**PROBLEM TO WORK ON**
A faithful copy of the whole listing is required, with nothing left out.
★ ★ ★
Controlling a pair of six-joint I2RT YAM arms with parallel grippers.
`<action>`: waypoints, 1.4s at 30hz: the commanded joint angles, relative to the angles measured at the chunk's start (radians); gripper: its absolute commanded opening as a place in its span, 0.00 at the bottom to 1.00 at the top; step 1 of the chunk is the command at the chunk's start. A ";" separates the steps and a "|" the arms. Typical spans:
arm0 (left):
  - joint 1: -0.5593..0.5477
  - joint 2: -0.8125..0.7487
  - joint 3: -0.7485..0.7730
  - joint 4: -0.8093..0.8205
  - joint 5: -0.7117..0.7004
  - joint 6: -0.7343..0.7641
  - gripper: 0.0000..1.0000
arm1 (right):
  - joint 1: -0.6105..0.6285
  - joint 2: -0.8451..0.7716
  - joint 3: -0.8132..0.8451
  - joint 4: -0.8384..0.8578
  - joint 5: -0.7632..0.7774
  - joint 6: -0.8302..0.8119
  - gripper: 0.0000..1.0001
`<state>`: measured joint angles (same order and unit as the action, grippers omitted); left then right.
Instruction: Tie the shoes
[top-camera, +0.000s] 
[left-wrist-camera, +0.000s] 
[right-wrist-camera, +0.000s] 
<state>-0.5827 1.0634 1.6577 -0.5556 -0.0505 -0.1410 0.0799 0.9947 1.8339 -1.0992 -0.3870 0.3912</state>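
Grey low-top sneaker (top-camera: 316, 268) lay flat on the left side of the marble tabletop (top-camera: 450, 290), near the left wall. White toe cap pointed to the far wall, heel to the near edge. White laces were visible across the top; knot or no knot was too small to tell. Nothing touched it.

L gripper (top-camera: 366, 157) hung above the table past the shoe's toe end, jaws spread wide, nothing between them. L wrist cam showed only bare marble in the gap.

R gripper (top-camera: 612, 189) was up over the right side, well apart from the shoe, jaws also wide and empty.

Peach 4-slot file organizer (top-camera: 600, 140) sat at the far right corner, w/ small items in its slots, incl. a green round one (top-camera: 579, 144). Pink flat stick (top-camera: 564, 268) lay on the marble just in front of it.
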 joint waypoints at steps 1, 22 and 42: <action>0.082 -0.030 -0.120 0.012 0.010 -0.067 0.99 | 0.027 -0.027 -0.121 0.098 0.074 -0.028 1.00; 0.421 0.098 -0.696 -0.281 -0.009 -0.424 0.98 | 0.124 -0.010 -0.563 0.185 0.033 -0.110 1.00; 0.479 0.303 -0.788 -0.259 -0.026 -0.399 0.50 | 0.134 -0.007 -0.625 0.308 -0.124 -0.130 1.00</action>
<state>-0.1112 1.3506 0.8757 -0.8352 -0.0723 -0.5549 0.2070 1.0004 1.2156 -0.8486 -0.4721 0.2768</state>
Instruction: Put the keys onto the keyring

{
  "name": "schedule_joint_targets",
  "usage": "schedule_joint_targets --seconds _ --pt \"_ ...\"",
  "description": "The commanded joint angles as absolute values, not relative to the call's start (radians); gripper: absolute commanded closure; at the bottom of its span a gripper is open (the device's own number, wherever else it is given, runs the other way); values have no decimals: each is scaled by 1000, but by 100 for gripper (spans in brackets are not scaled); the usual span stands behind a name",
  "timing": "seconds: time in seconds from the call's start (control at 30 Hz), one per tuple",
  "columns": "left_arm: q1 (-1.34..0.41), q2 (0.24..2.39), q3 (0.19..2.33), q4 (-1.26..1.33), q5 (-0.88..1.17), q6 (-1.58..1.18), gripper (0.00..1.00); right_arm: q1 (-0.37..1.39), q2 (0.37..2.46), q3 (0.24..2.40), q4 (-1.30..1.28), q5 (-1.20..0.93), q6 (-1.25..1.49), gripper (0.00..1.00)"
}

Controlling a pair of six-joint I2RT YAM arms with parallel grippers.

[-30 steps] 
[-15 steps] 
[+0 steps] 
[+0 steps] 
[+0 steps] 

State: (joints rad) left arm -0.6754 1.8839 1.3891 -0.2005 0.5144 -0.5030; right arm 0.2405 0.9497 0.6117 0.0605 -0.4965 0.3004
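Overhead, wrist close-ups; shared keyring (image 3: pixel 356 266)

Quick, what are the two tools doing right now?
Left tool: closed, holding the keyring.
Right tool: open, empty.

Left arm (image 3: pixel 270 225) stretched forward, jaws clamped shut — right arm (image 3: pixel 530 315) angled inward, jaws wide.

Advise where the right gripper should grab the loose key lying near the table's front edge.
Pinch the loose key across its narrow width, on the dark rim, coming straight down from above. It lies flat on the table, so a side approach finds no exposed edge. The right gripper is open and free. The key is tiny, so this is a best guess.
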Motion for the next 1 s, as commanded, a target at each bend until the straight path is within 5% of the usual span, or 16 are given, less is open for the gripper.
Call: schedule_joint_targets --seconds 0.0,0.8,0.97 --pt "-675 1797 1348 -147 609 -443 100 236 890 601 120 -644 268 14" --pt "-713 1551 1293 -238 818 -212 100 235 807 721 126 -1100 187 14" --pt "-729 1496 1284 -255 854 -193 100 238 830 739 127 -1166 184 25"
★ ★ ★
**YOUR SOLUTION**
Controlling a pair of six-joint I2RT YAM arms with parallel grippers.
`<action>`: waypoints, 1.4s at 30hz: the commanded joint angles, relative to the angles measured at the chunk's start (radians); gripper: its absolute commanded opening as a place in its span, 0.00 at the bottom to 1.00 at the top; step 1 of the chunk is the command at the chunk's start. A ";" separates the steps and a "|" the arms. Typical spans:
arm0 (left):
  - joint 1: -0.5593..0.5477
  - joint 2: -0.8125..0.7487
  - joint 3: -0.7485..0.7730
  - joint 4: -0.8093..0.8205
  - joint 5: -0.7117..0.7004
  - joint 6: -0.7343..0.7641
  - gripper: 0.0000..1.0000
arm1 (right):
  - joint 1: -0.6105..0.6285
  - joint 2: -0.8451..0.7716
  - joint 3: -0.8132..0.8451
  - joint 4: -0.8384..0.8578
  - joint 5: -0.7632..0.7774
  - joint 6: -0.8302..0.8119
  - gripper: 0.0000..1.0001
`<state>`: measured joint angles (same order and unit as the action, grippers omitted); left then right.
Instruction: Tie the shoes
[top-camera, +0.000s] 
[left-wrist-camera, +0.000s] 
[right-wrist-camera, +0.000s] 
<state>-0.5827 1.0634 1.6577 -0.5556 -0.0505 -0.1410 0.0799 0.9947 1.8339 -1.0992 -0.3870 0.3912</state>
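Grey low-top sneaker (top-camera: 316, 268) lay flat on the left side of the marble tabletop (top-camera: 450, 290), near the left wall. White toe cap pointed to the far wall, heel to the near edge. White laces were visible across the top; knot or no knot was too small to tell. Nothing touched it.

L gripper (top-camera: 366, 157) hung above the table past the shoe's toe end, jaws spread wide, nothing between them. L wrist cam showed only bare marble in the gap.

R gripper (top-camera: 612, 189) was up over the right side, well apart from the shoe, jaws also wide and empty.

Peach 4-slot file organizer (top-camera: 600, 140) sat at the far right corner, w/ small items in its slots, incl. a green round one (top-camera: 579, 144). Pink flat stick (top-camera: 564, 268) lay on the marble just in front of it.
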 joint waypoints at steps 1, 22 and 42: <action>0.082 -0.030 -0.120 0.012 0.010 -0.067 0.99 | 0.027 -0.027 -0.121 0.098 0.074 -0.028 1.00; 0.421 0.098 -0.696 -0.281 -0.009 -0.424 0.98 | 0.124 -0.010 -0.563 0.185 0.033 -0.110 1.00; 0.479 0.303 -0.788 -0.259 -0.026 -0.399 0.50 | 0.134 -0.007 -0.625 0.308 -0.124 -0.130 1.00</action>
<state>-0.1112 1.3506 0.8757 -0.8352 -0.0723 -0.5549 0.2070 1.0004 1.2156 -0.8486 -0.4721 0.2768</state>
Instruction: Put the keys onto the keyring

{
  "name": "schedule_joint_targets",
  "usage": "schedule_joint_targets --seconds _ --pt \"_ ...\"",
  "description": "The commanded joint angles as absolute values, not relative to the call's start (radians); gripper: absolute commanded closure; at the bottom of its span a gripper is open (the device's own number, wherever else it is given, runs the other way); values have no decimals: each is scaled by 1000, but by 100 for gripper (spans in brackets are not scaled); the usual span stands behind a name",
  "timing": "seconds: time in seconds from the call's start (control at 30 Hz), one per tuple",
  "columns": "left_arm: q1 (-1.34..0.41), q2 (0.24..2.39), q3 (0.19..2.33), q4 (-1.26..1.33), q5 (-0.88..1.17), q6 (-1.58..1.18), gripper (0.00..1.00); right_arm: q1 (-0.37..1.39), q2 (0.37..2.46), q3 (0.24..2.40), q4 (-1.30..1.28), q5 (-1.20..0.93), q6 (-1.25..1.49), gripper (0.00..1.00)"
}

Controlling a pair of six-joint I2RT YAM arms with parallel grippers.

[-30 steps] 
[-15 steps] 
[+0 steps] 
[+0 steps] 
[+0 steps] 

State: (joints rad) left arm -0.6754 1.8839 1.3891 -0.2005 0.5144 -0.5030; right arm 0.2405 0.9497 0.6117 0.0605 -0.4965 0.3004
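Overhead, wrist close-ups; shared keyring (image 3: pixel 356 266)

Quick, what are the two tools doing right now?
Left tool: closed, holding the keyring.
Right tool: open, empty.

Left arm (image 3: pixel 270 225) stretched forward, jaws clamped shut — right arm (image 3: pixel 530 315) angled inward, jaws wide.

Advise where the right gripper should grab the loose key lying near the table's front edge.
Pinch the loose key across its narrow width, on the dark rim, coming straight down from above. It lies flat on the table, so a side approach finds no exposed edge. The right gripper is open and free. The key is tiny, so this is a best guess.
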Motion for the next 1 s, as commanded, a target at each bend until the straight path is within 5% of the usual span, or 16 are given, less is open for the gripper.
Call: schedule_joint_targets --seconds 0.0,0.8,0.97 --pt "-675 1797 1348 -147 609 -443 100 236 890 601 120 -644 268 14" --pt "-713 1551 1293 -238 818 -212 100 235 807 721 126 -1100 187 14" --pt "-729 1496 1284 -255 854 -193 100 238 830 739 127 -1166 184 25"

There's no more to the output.